- From: Jason White <jasonw@ariel.its.unimelb.edu.au>
- Date: Wed, 22 Jun 2005 10:53:30 +1000
- To: w3c-wai-gl@w3.org
On Tue, Jun 21, 2005 at 06:55:16AM -0400, Becky_Gibson@notesdev.ibm.com wrote: > > For example, The DHTML roadmap extensions that I and others are working on > are meant to help accessibility. We are taking the paradigm of the client > to the web by adding full keyboard support and the use of arrow keys to > navigate rather than relying only on the tab key. See > http://www.mozilla.org/access/dhtml/ for more details on the Firefox > solutions, we are working on IE compatible solutions. Because the code > relies on user agent extensions to allow the tabindex attribute on any > element (and thus allow focus to that element), this code will not > validate.
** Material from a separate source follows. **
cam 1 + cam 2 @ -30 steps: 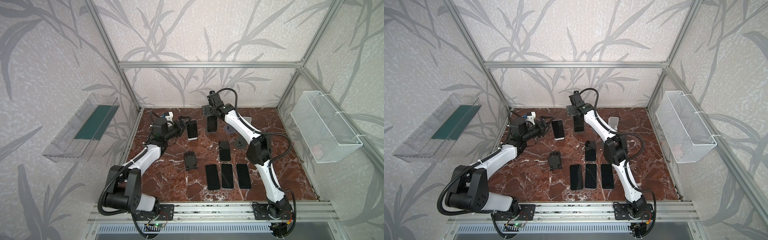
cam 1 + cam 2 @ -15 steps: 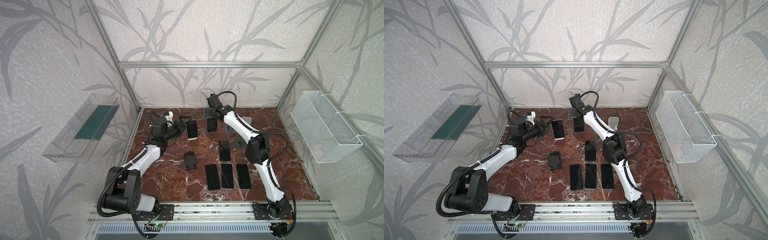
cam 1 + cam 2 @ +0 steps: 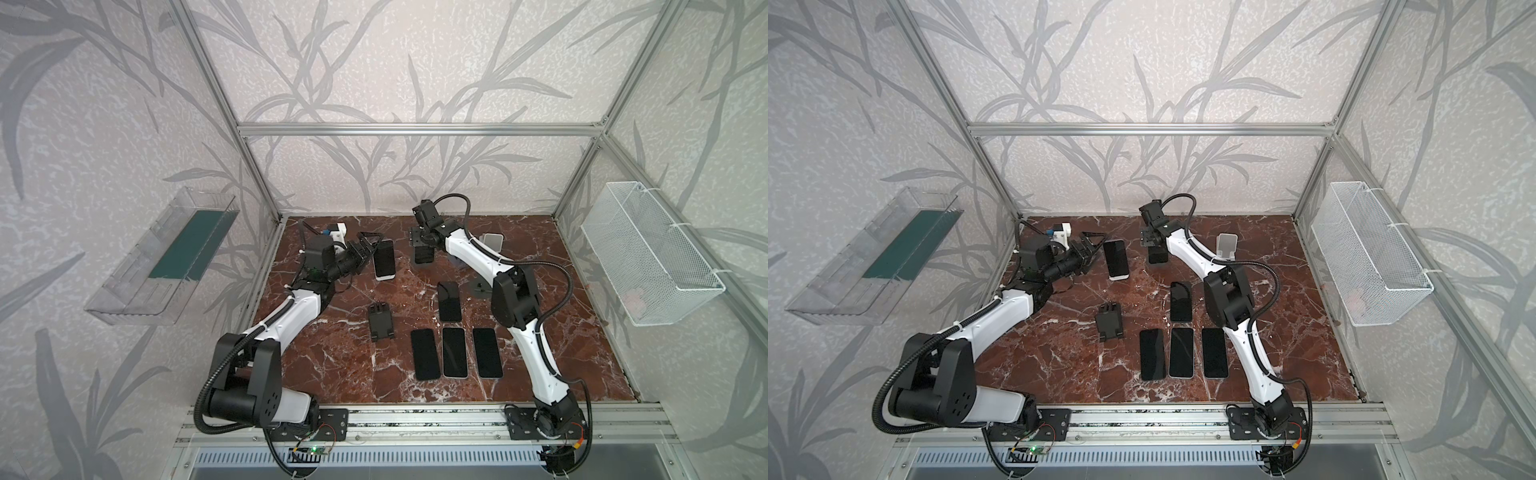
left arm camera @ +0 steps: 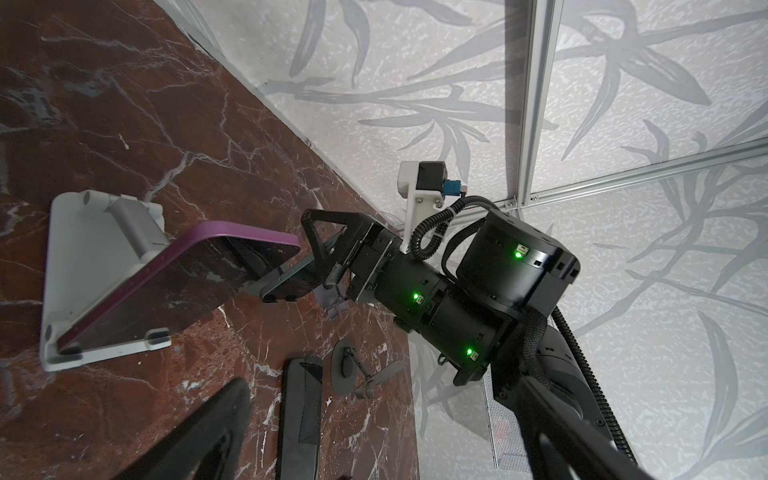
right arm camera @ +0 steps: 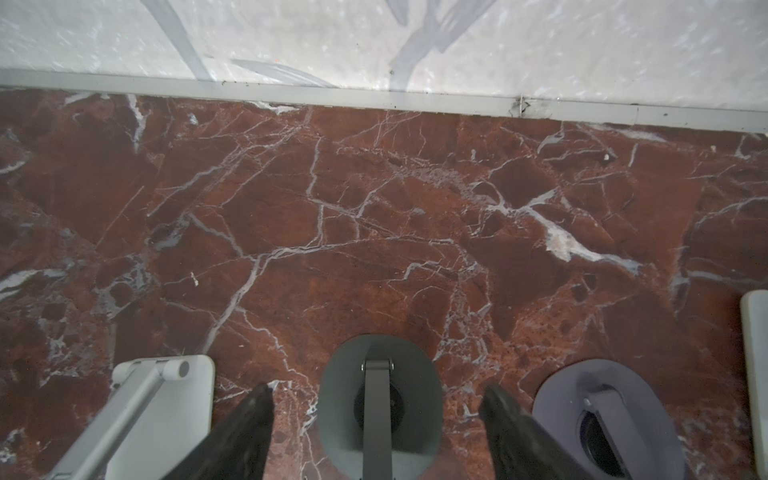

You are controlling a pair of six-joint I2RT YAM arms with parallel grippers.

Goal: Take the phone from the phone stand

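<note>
Right pincer (image 3: pixel 423 244), as seen standing at the front: lowered over the top end of the dark phone (image 3: pixel 424 257). Its 2 fingers (image 5: pixel 245 436) are part-closed and stand either side of the grey stand (image 5: pixel 340 415). Whether the pads already press the phone's edges cannot be told.

Dark phone: leaning on that stand, near the purple phone (image 4: pixel 166 286), on the side of it away from the left pincer (image 3: pixel 369 248).

Left pincer: spread wide and empty, just beside the purple phone on its opposite side.

Handling (judgement): a stiff, thin slab, fairly light. Its smooth glass would slip under a weak pinch and could crack if dropped on the marble tabletop (image 3: pixel 332 365). The best hold looks to be across the 2 long side edges near the top, clear of the screen. A lift along the stand's slope should then free the phone from the bottom lip. The stand looks light and could be dragged or tipped.

Change since 1 second ago: the right pincer has come down from above the phone and narrowed. The dark phone is still seated; the purple phone and the left pincer keep their places.
</note>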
In the current HTML and XHTML DTDs, the tabindex attribute is > specified only for the anchor and input elements. If the requirement for > valid code that conforms to a DTD is required at Level 1, I would not be > able to use the DHTML roadmap to create a more accessible page! In your definition of validity you didn't specify which DTD or schema the document instance had to conform to, or that it must be a DTD/schema published by the W3C or comparable body. Thus I assume you could live with: Level 1: content written in an XML-based markup languages must validate to a DTD or schema. Level 2: Same as level 1, but the DTD/schema must be that of a standard published by the W3C or a comparable body. This way you could publish an XHTML + accessibility extensions DTD/schema and write your content to conform to it. This proposal does not entail a distinction between well-formed and valid document isntances as in the XML spec, and would thus apply straightforwardly to SGML-based languages such as HTML 4.01.